### TASK DESCRIPTION
In the data below, find each line containing the string "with" and return it.

### RECORDED DATA
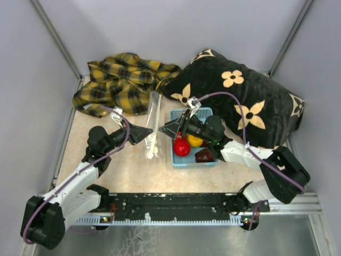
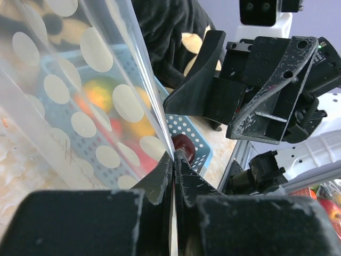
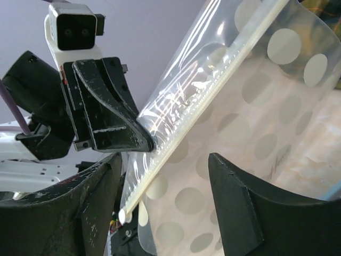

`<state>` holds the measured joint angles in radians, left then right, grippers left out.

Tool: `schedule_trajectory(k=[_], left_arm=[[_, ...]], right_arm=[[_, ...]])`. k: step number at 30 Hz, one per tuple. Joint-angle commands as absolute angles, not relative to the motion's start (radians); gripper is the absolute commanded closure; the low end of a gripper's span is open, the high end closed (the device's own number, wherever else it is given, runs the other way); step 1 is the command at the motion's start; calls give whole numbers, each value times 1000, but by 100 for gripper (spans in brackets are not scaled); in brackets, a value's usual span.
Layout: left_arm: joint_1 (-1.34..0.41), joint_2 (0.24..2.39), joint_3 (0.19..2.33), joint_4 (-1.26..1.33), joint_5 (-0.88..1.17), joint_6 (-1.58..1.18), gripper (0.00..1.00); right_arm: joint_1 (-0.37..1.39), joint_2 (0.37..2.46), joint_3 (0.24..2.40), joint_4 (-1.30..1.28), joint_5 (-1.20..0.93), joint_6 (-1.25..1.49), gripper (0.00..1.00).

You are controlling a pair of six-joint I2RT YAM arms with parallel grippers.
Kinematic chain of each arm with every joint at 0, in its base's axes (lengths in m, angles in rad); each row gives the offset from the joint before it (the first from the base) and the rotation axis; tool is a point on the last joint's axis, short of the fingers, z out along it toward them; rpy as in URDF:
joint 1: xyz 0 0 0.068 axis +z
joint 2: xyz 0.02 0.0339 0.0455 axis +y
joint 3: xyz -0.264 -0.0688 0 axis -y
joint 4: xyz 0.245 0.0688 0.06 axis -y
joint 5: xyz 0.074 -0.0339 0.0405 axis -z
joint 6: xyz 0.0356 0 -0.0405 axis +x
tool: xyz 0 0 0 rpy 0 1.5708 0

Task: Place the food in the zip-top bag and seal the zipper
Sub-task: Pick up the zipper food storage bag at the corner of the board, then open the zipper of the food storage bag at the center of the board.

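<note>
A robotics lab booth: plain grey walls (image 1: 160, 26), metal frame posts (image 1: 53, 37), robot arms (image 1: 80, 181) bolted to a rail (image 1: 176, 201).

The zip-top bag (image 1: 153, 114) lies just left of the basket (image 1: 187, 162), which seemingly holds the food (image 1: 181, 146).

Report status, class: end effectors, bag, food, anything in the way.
Left end effector shut on zip-top bag. Right end effector open, straddling zipper. Food in basket, unbagged. Right arm over basket.

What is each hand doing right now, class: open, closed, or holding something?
Left hand: closed on the zip-top bag.
Right hand: open around the bag's edge.
</note>
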<state>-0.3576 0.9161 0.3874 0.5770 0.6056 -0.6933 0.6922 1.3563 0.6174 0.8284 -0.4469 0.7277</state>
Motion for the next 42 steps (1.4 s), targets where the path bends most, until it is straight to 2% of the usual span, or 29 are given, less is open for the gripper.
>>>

### SOLUTION BELOW
You are controlling a pair of six-joint I2RT YAM arms with parallel grippers.
Kinematic chain of each arm with every joint at 0, in its base's axes (lengths in m, angles in rad); each row gives the offset from the joint before it (the first from the base) and the rotation axis; tool is a point on the last joint's axis, short of the fingers, z out along it toward them; rpy as in URDF:

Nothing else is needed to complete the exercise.